The answer must consist of every line from the data that holds "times".
————
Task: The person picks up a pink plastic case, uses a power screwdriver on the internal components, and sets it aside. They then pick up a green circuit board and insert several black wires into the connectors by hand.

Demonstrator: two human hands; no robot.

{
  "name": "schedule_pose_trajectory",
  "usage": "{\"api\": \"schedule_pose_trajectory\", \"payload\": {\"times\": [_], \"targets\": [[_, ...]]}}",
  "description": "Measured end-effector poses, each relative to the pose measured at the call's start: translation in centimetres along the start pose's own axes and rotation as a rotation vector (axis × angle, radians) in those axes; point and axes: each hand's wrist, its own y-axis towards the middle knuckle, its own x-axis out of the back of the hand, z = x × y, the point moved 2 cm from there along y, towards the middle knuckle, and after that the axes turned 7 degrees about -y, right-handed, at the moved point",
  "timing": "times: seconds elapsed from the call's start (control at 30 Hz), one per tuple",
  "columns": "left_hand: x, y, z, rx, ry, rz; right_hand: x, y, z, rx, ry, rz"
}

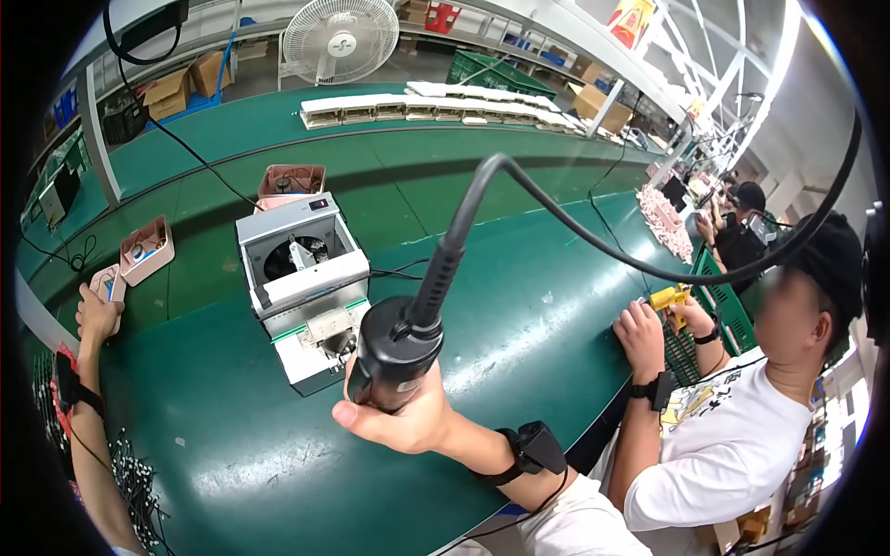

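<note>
Black corded power tool (400, 341), held upright in my right hand (408, 422), stands over the green bench (519, 371) near the middle of my view. My right fingers are wrapped around its body, with the thumb lying along the near side. A thick black cable (603, 246) leaves its top, bends sharply and sweeps off to the right. Behind the tool, partly covered by it, sits a grey and white machine (301, 243) with a dark round opening in its upper part; I cannot tell whether the two touch.

My left hand (95, 317) reaches far out to the left, its fingers laid over the edge of a pink piece (108, 283); I cannot tell whether they pinch it. Just beyond that piece is an open pink box (146, 250) with small parts inside, and a second pink box (292, 179) sits behind the machine. A bundle of thin black pieces (134, 482) lies near my left forearm. On my right, a co-worker in a white shirt (732, 449) holds a yellow tool (667, 298), and beyond it lies a heap of small pink parts (664, 224)
</note>
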Motion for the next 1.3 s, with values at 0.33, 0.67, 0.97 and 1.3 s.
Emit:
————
## Worked solution
  "usage": "{\"api\": \"schedule_pose_trajectory\", \"payload\": {\"times\": [_], \"targets\": [[_, ...]]}}",
  "timing": "times: seconds elapsed from the call's start (control at 30 Hz), one per tuple",

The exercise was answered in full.